# Work task:
Check every line of the material below, and show those that contain "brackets".

# Exercise materials:

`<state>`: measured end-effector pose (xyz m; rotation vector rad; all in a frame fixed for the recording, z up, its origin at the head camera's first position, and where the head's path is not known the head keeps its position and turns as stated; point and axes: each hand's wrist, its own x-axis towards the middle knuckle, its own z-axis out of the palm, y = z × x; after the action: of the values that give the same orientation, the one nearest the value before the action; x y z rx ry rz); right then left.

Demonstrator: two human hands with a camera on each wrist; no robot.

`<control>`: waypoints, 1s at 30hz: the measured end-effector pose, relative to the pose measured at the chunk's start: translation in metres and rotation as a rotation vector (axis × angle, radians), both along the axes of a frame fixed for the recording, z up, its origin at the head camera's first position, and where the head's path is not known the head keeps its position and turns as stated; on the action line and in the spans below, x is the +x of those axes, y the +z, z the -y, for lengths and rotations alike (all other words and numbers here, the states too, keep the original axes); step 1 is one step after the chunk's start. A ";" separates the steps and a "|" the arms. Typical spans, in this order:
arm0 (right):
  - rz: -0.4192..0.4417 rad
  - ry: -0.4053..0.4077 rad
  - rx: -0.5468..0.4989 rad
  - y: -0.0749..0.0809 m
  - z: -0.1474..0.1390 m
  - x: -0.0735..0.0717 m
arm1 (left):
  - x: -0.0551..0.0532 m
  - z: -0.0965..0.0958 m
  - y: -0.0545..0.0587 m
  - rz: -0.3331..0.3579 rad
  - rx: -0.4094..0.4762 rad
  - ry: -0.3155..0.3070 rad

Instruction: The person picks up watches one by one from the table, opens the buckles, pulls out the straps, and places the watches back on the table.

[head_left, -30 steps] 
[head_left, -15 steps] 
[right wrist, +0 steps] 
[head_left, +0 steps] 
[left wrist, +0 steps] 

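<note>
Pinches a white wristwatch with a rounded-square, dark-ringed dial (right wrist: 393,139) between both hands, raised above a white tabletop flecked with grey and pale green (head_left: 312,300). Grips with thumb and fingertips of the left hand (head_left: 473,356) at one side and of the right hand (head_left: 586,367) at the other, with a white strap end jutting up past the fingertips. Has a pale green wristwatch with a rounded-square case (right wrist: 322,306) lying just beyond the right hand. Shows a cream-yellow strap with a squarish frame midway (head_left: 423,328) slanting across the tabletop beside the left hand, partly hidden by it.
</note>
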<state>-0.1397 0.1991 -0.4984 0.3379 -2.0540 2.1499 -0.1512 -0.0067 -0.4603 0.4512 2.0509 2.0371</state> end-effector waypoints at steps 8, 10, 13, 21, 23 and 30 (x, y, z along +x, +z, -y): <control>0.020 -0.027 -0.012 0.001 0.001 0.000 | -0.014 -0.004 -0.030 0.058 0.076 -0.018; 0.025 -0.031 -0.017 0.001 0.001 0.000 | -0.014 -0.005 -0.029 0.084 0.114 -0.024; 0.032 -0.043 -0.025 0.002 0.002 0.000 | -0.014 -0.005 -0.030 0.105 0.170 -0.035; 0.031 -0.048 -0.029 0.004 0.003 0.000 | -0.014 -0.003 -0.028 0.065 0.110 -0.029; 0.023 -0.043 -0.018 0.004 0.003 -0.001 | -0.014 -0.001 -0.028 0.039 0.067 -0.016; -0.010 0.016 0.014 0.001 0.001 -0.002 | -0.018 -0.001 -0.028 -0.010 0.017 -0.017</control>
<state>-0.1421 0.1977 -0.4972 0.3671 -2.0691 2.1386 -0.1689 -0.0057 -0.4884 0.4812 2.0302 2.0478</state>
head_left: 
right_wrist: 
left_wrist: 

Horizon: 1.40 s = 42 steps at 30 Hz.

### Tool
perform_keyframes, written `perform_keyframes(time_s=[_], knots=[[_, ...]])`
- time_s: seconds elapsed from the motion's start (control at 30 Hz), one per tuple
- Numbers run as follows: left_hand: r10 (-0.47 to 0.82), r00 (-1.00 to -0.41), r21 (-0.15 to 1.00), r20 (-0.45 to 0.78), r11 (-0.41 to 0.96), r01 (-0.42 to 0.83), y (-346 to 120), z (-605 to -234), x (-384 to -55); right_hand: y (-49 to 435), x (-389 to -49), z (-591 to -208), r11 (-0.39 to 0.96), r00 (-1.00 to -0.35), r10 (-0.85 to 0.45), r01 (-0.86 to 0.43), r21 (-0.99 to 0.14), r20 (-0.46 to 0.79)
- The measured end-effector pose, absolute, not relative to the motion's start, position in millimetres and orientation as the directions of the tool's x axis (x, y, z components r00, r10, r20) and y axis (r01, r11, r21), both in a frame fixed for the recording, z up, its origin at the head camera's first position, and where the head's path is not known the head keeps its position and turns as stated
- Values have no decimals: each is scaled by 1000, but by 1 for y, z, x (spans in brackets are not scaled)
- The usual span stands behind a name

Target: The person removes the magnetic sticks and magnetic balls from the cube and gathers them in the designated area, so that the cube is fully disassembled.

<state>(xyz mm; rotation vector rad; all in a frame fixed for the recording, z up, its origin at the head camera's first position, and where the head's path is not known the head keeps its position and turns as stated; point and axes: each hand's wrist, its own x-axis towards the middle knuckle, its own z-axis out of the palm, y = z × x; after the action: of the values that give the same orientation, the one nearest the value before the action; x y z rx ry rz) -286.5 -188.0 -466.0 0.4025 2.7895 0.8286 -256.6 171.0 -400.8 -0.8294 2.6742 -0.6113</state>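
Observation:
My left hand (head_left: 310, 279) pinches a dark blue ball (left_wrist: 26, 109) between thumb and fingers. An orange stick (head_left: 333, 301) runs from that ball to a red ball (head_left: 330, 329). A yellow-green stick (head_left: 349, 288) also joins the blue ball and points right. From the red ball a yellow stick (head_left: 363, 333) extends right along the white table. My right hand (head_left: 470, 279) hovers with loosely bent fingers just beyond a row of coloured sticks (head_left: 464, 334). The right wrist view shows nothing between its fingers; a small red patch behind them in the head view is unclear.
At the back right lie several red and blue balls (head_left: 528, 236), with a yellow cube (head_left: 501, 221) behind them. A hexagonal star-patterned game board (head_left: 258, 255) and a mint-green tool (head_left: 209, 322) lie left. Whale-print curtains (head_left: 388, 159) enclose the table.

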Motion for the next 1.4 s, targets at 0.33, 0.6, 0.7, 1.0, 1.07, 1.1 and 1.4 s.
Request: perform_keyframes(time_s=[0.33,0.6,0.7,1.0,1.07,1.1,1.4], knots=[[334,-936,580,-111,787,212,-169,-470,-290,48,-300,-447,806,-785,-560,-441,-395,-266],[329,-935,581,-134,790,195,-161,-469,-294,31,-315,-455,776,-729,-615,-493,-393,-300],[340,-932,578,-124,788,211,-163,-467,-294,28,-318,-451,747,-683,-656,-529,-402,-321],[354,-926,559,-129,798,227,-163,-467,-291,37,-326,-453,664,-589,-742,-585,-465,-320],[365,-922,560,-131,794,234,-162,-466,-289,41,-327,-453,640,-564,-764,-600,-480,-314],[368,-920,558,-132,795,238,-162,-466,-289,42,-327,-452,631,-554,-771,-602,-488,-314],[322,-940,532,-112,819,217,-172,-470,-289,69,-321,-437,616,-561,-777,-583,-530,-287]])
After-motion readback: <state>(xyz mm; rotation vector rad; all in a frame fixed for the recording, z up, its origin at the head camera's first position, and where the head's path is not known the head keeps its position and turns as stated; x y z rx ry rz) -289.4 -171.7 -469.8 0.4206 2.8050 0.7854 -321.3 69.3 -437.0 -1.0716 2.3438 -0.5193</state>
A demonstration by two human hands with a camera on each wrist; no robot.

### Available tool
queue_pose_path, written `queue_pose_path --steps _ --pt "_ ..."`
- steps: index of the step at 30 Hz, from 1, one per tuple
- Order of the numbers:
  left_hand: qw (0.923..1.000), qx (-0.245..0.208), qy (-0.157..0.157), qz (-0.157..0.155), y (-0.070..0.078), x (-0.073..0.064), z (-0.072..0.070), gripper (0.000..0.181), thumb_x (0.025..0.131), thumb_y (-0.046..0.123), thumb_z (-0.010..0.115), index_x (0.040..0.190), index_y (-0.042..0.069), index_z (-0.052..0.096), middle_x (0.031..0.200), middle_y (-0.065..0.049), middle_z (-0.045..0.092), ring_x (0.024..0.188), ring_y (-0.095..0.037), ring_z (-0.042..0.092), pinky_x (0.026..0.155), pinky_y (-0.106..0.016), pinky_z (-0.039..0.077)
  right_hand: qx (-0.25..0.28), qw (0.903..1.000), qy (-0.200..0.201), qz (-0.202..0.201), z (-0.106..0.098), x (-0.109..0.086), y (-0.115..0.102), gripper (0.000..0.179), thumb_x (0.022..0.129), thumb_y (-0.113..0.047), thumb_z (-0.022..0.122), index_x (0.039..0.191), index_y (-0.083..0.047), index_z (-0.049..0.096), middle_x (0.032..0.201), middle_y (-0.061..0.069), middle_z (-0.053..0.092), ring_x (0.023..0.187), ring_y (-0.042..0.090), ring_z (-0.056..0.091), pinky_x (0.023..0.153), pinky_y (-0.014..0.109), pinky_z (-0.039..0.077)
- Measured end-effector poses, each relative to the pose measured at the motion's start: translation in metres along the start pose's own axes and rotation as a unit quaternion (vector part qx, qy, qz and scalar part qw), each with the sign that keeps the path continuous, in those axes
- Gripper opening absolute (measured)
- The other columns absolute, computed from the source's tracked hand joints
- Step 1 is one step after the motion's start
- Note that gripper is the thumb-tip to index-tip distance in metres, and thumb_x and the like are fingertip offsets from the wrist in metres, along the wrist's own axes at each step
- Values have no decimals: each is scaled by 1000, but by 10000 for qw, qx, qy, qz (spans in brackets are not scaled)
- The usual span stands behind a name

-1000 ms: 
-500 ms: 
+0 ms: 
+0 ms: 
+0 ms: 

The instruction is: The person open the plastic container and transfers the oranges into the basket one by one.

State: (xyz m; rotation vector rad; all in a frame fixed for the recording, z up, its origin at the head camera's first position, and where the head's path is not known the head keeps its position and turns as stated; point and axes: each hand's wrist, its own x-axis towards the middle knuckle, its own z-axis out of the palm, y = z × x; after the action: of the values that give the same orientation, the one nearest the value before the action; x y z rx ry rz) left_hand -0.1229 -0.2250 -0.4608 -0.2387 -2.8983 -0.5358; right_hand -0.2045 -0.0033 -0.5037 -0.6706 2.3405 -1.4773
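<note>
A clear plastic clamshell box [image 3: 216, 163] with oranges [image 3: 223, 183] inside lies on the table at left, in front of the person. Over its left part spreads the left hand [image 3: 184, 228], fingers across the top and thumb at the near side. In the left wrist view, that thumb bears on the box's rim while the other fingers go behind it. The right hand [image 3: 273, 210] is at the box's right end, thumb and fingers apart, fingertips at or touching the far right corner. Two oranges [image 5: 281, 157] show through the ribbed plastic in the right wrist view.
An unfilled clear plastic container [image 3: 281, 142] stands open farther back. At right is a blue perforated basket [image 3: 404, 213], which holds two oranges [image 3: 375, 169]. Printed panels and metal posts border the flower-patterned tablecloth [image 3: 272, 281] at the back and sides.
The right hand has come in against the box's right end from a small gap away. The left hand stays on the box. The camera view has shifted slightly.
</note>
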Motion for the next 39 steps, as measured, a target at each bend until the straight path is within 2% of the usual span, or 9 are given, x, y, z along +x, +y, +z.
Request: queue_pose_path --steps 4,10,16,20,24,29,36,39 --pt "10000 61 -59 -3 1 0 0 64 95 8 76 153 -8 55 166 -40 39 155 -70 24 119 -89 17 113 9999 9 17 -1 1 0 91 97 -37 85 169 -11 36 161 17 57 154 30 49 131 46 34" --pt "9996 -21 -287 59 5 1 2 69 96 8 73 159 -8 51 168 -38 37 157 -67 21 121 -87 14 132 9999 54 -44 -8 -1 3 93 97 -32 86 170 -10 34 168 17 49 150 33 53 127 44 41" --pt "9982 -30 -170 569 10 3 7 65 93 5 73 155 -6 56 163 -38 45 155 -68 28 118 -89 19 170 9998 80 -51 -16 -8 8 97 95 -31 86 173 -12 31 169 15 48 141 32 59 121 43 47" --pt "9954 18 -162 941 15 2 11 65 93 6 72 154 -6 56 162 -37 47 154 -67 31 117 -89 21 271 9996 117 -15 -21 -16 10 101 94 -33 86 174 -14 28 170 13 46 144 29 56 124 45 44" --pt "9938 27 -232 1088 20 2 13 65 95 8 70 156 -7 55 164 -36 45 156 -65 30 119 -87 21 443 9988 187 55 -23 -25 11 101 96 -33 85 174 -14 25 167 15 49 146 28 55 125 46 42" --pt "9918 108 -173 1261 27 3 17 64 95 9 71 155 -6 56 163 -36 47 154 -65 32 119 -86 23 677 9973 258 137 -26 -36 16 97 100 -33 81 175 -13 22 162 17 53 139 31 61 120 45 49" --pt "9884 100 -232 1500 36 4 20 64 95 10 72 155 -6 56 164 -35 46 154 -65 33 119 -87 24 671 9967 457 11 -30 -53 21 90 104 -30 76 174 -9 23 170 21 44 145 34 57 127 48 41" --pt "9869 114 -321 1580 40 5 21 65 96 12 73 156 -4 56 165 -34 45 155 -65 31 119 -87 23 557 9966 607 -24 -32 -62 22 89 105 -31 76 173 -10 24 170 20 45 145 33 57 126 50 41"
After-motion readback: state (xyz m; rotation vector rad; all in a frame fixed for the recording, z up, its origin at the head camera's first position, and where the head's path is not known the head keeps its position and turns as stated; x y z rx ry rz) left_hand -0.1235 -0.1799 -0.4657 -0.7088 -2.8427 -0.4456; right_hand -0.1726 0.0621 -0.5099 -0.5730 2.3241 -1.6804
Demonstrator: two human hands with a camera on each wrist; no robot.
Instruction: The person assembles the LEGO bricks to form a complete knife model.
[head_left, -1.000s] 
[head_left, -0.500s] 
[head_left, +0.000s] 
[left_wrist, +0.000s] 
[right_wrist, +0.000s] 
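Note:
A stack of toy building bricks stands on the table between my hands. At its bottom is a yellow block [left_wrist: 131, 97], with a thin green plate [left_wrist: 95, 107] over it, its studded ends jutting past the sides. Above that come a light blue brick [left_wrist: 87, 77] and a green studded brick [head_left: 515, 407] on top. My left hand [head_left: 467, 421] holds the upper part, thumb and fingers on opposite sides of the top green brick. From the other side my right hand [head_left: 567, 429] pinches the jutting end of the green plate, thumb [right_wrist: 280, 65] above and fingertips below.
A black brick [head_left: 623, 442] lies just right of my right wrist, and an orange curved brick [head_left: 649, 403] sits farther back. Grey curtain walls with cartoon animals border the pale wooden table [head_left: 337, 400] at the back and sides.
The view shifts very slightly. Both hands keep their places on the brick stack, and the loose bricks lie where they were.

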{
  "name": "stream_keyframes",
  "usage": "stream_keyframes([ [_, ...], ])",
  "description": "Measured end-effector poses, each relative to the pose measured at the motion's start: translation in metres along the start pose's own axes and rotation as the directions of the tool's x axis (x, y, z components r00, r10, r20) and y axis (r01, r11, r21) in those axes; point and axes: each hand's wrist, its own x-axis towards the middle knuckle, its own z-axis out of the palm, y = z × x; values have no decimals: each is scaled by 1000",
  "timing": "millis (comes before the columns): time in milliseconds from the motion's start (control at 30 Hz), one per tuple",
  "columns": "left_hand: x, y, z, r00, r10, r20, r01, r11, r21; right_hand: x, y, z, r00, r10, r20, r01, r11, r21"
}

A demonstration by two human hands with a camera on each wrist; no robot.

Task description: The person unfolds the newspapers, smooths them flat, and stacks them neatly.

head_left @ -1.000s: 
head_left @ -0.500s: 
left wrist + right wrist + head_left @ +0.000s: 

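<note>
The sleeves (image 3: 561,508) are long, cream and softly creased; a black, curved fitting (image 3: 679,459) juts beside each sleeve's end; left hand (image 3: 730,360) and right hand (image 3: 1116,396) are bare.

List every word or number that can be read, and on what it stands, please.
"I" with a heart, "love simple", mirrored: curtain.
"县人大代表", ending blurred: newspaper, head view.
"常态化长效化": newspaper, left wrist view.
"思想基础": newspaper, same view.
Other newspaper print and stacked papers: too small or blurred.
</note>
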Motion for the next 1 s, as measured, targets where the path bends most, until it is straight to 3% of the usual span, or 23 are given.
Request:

# Task response:
- Values have no decimals: each is scaled by 1000, but by 1 for y, z, x (spans in brackets are not scaled)
- Values have no decimals: each is scaled by 1000, but by 10000 for qw, qx, qy, qz (spans in brackets are not scaled)

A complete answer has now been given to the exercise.